Ofir

OFIR


La borrasca nos había separado del rumbo,
arrojándonos fuera del litoral. Empezábamos a penetrar en
la noche insondable del océano.

Oíamos el gemido de unas aves perdidas en la
inmensidad y yo recordé el episodio de una fábula de los
gentiles, en donde el héroe escucha graznidos al cruzar una
laguna infernal. Los marineros, mudos de espanto, sujetaron a golpe de
remo el ímpetu de la corriente y salieron a una ribera de palmas.

Yo vi animarse, en aquella zona del cielo, las
figuras de las constelaciones y miré el desperezamiento del
escorpión, autor de la caída de Faetonte.

Nosotros desembarcamos en la boca de un río y
nos internamos siguiendo sus orillas de hierba húmeda. Los
naturales nos significaron la hospitalidad, brindándonos agua en
unas calabazas ligeras.

Subimos a reposar en una meseta y advertimos el
dibujo de una ciudad en medio de la atmósfera transparente. La
comparamos a la imagen pintada por la luz en el seno de un espejo.

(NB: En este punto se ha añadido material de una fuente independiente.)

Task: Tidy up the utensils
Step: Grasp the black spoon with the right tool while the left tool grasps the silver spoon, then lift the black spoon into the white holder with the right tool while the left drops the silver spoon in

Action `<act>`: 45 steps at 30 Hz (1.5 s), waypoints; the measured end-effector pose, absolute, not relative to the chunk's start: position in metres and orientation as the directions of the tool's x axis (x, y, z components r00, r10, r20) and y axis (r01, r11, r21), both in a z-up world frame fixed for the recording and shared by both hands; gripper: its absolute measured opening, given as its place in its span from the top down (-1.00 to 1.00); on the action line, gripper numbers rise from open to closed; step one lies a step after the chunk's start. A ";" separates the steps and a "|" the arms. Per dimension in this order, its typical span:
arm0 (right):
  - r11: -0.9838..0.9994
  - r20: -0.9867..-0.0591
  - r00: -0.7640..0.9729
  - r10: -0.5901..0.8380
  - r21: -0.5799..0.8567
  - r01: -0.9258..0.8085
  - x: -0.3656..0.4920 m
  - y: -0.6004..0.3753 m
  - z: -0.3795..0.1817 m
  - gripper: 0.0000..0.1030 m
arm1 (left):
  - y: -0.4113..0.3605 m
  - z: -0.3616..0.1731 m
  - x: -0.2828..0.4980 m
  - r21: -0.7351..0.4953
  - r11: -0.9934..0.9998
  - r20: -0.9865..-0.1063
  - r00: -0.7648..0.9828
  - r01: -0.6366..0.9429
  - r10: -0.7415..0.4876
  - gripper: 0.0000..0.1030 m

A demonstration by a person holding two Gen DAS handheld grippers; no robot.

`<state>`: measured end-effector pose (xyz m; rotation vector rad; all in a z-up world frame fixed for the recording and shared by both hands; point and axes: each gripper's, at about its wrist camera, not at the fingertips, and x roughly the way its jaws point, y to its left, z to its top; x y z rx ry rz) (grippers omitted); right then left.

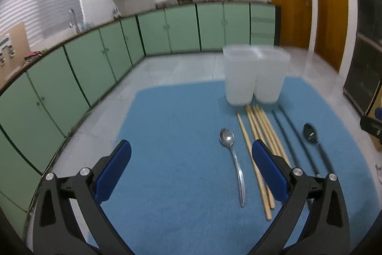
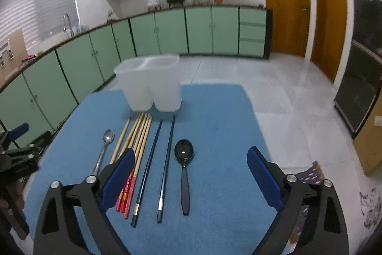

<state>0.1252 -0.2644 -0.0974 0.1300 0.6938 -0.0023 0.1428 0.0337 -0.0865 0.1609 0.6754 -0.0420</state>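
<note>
A white two-compartment holder (image 1: 254, 75) (image 2: 150, 84) stands empty at the far side of a blue mat (image 1: 179, 159) (image 2: 214, 123). In front of it lie a metal spoon (image 1: 232, 159) (image 2: 103, 149), several wooden chopsticks (image 1: 253, 135) (image 2: 140, 135), two dark chopsticks (image 1: 290, 135) (image 2: 157, 164) and a black spoon (image 1: 311, 135) (image 2: 184, 169). My left gripper (image 1: 191, 157) is open and empty above the mat, left of the metal spoon. My right gripper (image 2: 191, 159) is open and empty above the black spoon and dark chopsticks.
The mat covers a table in a kitchen with green cabinets (image 2: 167, 32) along the far and left walls. Wooden doors (image 2: 286, 4) stand at the right. The left gripper shows at the left edge of the right wrist view (image 2: 14, 154).
</note>
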 end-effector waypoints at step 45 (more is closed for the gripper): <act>0.968 -0.807 0.553 0.208 0.249 0.000 0.232 -0.263 -0.177 0.34 | 0.006 -0.168 0.253 -0.197 0.962 -0.803 0.532 0.189 -0.269 0.93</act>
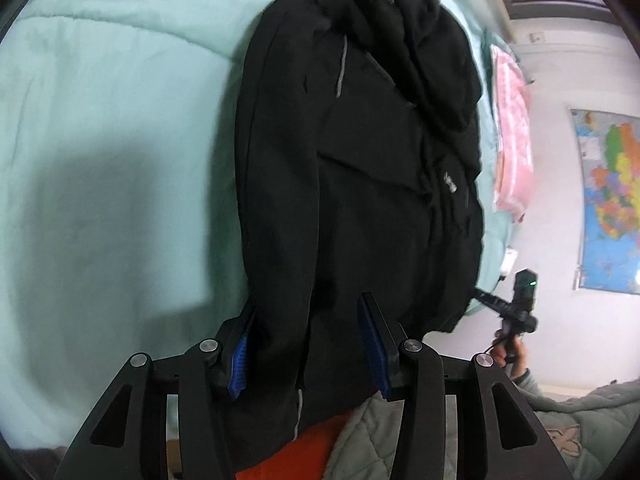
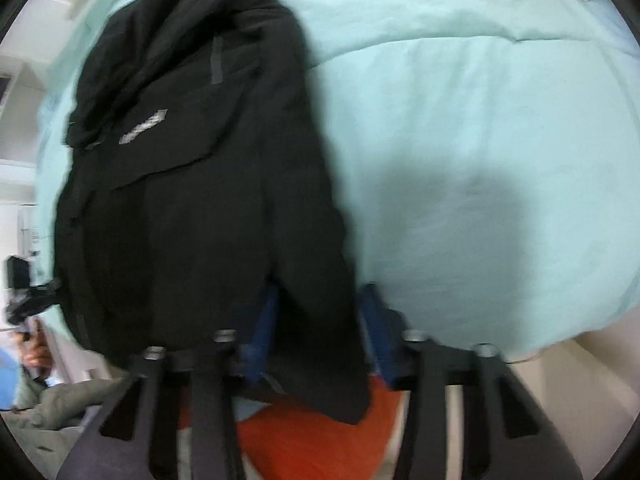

El rey, acomodado en un palanquín, se
aventuraba a recorrer la campiña, seguido de una escolta montada
sobre avestruces. Gozaba nombre de sabio y se divertía
proponiendo acertijos a los visitantes de su reino.

Unos pájaros, de plumaje dispuesto en forma
de lira, bajaban a la tierra con vuelo majestuoso. Despedían del
pecho un profundo sonido de arpa.

Yo discurrí delante del soberano sobre los
enigmas de la naturaleza y censuré y acusé de impostores
a los mareantes empecinados en sostener la existencia de los
antípodas.

El rey agradeció mi disertación y me
llevó consigo, en su compañía habitual. Me
regaló esa misma noche con una música de batintines y de
tímpanos, en donde estallaba, de vez en cuando, el son
culminante del sistro.

Salí el día siguiente sobre un
elefante, dádiva del rey, a contemplar el ocaso, el prodigio
mayor del país, razón de mi viaje.

El sol se hundía a breve distancia,
alumbrando los palacios mitológicos del mar.